“Eu olho no espelho e vejo muitas pessoas no meu rosto, olho através da janela e apenas vejo eu mesmo”… escreveu o poeta israelense Yehuda Amichay em um maravilhoso poema. 

Assim como no próprio rosto podemos ver as marcas de muitas pessoas, e no rosto de muitas pessoas achar o próprio rosto também, são muitos os bons filmes e os bons livros cujas histórias e personagens nos ajudam a enxergar melhor a nós mesmos.

A Torá é sem dúvida alguma um desses livros espelhos, se não o maior e mais importante.

Este ano a leitura da parashat Bamidbar, cujo significado é “No Deserto”, coincide com o Shabat que é seguido pela festa da entrega da Torá, ou Shavuot. É este ano que devemos perguntar junto ao Talmud e ao Midrash a pergunta clássica: por que a Torá foi entregue justamente no deserto? Dentre as múltiplas paisagens da história judaica, por que justamente essa foi a escolhida?

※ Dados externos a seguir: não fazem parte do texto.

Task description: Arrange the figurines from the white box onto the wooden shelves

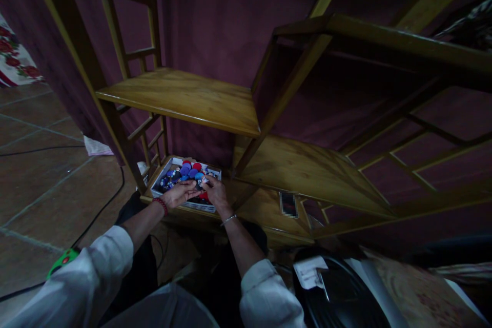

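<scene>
A white box (200, 207) on the low wooden shelf holds many small colourful pieces. Among them are purple round pieces (185, 169), red round pieces (197, 166) and dark blue ones (168, 180). Over the box's front side, my left hand (180, 193) has its fingers closed, thumb on top, at a small dark thing too small to name. Facing it, my right hand (216, 193) pinches a small white-and-blue trinket (204, 181) between thumb and fingers. The fingertips of both hands nearly meet; the exact kind of the pieces is unclear.
Just above the box, a wooden shelf board (180, 98) juts out, with slanted posts to its right. A blurred-out dark object (288, 204) lies on the lower shelf. A black stool (346, 292) with papers stands at right. Cables (103, 210) and a green device (63, 261) are at left.
</scene>
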The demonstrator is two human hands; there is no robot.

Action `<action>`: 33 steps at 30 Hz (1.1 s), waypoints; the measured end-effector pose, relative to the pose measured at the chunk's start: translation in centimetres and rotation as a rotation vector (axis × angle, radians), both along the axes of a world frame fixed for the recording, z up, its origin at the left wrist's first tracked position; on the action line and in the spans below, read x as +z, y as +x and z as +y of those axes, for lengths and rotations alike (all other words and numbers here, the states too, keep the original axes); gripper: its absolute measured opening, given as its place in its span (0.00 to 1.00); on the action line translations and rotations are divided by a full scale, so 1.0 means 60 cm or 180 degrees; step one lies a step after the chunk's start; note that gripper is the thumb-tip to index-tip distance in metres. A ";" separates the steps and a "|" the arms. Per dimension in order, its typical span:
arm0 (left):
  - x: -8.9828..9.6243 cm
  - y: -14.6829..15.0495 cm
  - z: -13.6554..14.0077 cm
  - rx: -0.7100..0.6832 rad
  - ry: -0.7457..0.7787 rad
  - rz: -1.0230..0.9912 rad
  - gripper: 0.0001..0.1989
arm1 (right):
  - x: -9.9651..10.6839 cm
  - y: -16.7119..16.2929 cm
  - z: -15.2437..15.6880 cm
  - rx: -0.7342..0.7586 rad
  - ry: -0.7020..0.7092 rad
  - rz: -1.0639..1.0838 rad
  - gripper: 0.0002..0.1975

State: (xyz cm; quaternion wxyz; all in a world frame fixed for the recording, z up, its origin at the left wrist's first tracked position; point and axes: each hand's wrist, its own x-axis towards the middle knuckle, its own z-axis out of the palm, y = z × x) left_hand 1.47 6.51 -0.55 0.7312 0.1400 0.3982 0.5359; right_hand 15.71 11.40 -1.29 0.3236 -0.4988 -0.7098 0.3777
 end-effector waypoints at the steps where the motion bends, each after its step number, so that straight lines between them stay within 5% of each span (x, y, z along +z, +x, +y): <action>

No Midrash sugerem-se várias respostas.

Uma diz que o deserto cria uma situação de fragilidade que ajuda a gerar a solidariedade indispensável para a construção de uma sociedade saudável, na qual todos reconhecem as próprias fraquezas e as próprias forças, as necessidades de uns pelos outros e a responsabilidade mútua. Do mesmo modo a Torá pode ser recebida apenas num contexto solidário como esse, no qual cada um reconhece seu próprio valor para interpretá-la e ao mesmo tempo sua limitação e dependência. A Torá só é recebida em plenitude quando uma comunidade se une intelectual, emocional e existencialmente para incorporá-la.

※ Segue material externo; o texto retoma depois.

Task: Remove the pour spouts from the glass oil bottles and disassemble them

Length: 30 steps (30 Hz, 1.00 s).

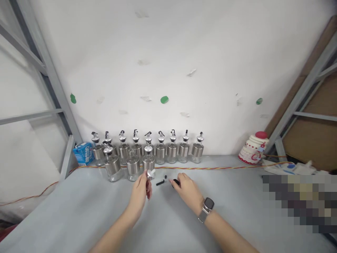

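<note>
My left hand point(139, 191) is closed on a silver pourer spout point(151, 174) with a whitish tip, held just in front of the bottles. To its right, my right hand point(187, 189) pinches a black rounded piece point(176, 182), partly hidden by the fingers. Between the hands, a short black lever-like part point(160, 183) lies on the grey table point(168, 218), with a tiny black piece point(165, 176) beside it. Nearest my left hand stands a glass bottle with a steel sleeve point(133, 168), its neck without a pourer. Another bottle point(149, 162) beside it carries a pourer.
Several capped oil bottles point(172, 153) line the back wall, with one more point(112, 167) in front at left. A blue carton point(83, 154) stands at the left end, a cake-shaped jar point(253, 149) at the right. A twisted red-yellow wire point(210, 168) crosses the table.
</note>
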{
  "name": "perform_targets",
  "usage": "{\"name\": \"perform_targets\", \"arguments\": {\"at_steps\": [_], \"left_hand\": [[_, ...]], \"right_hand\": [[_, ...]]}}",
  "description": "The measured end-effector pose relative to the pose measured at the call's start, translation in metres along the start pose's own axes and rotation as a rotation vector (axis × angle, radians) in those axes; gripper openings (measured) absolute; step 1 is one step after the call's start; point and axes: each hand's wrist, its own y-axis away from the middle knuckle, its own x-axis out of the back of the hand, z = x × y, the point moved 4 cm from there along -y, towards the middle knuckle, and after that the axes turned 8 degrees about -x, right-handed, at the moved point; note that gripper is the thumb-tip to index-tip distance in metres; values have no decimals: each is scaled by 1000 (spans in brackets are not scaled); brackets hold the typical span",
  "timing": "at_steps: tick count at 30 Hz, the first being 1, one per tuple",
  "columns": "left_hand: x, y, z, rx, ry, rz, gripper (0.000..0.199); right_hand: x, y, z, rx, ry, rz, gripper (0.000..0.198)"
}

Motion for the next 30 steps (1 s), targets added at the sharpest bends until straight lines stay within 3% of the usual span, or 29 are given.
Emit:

Outra diz que o deserto como paisagem sem limites  expressa a abertura imprescindível de mente e espírito necessária para receber um texto eterno como a Torá. Uma leitura limitada, rígida, preconceituosa, estereotipada impediria a revelação da vitalidade dinâmica do texto. Assim como no deserto o alimento que se comia, maná, segundo a narrativa simbólica, tinha o gosto que cada um sabia dar-lhe, assim a Torá atinge todo seu potencial se os leitores de todos os tempos conseguirem a maior abertura de mente e espírito.

As interpretações universalistas dizem que o deserto representa o lugar de ninguém e de todos e, portanto, a entrega da Torá no deserto expressa sua democratização e universalidade. Não é apenas de um povo nem de uma cultura, está pronta para ser recebida em todo lugar e por toda pessoa digna.

Por fim, o deserto é o lugar do silêncio e a Torá diz muitas palavras, mas também cala muitos mistérios. Fala também através do silêncio. Como todos os seres humanos, como todas as músicas. Aliás, deserto em hebraico se diz “midbar”, que significa “fala”. Existem silêncios muito eloquentes. 

Que saibamos caminhar pelo deserto, abertos, solidários, sensíveis, fortes e humildes ao mesmo tempo, com criatividade para dar e revelar os sabores e os sons do silêncio sábio de nossa milenar Torá.